### What you will do
Scan the material for the word "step", and copy each line where it shows up.

### The data
━━━━━━
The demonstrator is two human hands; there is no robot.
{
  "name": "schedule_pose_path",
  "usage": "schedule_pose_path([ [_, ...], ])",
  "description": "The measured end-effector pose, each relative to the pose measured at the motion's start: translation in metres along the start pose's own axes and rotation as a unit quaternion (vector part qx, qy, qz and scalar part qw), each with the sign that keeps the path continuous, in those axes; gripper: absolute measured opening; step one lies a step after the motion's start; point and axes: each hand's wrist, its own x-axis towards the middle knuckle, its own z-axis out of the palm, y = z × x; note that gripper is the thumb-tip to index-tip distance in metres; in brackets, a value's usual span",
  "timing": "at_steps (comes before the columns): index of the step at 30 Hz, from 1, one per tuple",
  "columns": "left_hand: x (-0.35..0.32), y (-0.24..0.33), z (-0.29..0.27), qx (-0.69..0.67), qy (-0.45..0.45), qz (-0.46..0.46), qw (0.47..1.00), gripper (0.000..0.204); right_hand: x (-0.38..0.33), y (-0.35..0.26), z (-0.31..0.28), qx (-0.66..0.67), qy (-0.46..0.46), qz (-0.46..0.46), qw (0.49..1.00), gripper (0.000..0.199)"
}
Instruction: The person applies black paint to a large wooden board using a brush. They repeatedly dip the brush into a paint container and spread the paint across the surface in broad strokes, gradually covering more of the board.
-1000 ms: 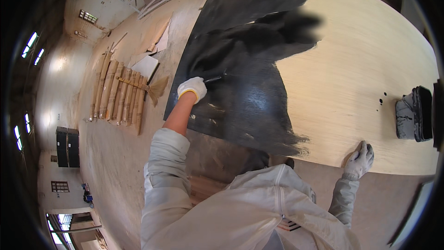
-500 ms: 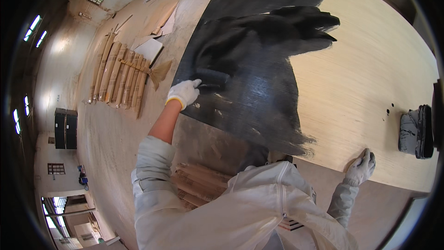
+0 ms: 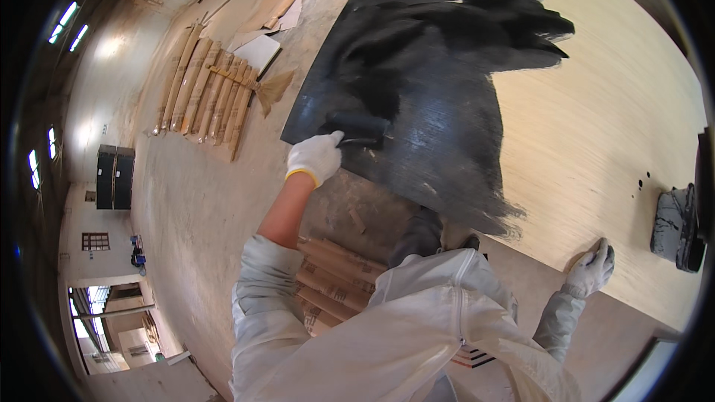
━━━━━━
### Response below
  "description": "The measured end-effector pose, each relative to the pose measured at the motion's start: translation in metres along the start pose's own axes and rotation as a unit quaternion (vector part qx, qy, qz and scalar part qw), each with the sign that keeps the path continuous, in those axes; gripper: absolute measured opening; step one lies a step after the motion's start; point and axes: each hand's wrist, its own x-axis towards the middle knuckle, its own z-axis out of the palm, y = z × x; note that gripper is the thumb-tip to index-tip distance in metres; in brackets, a value's usual span",
  "timing": "at_steps (comes before the columns): index of the step at 30 Hz, from 1, one per tuple",

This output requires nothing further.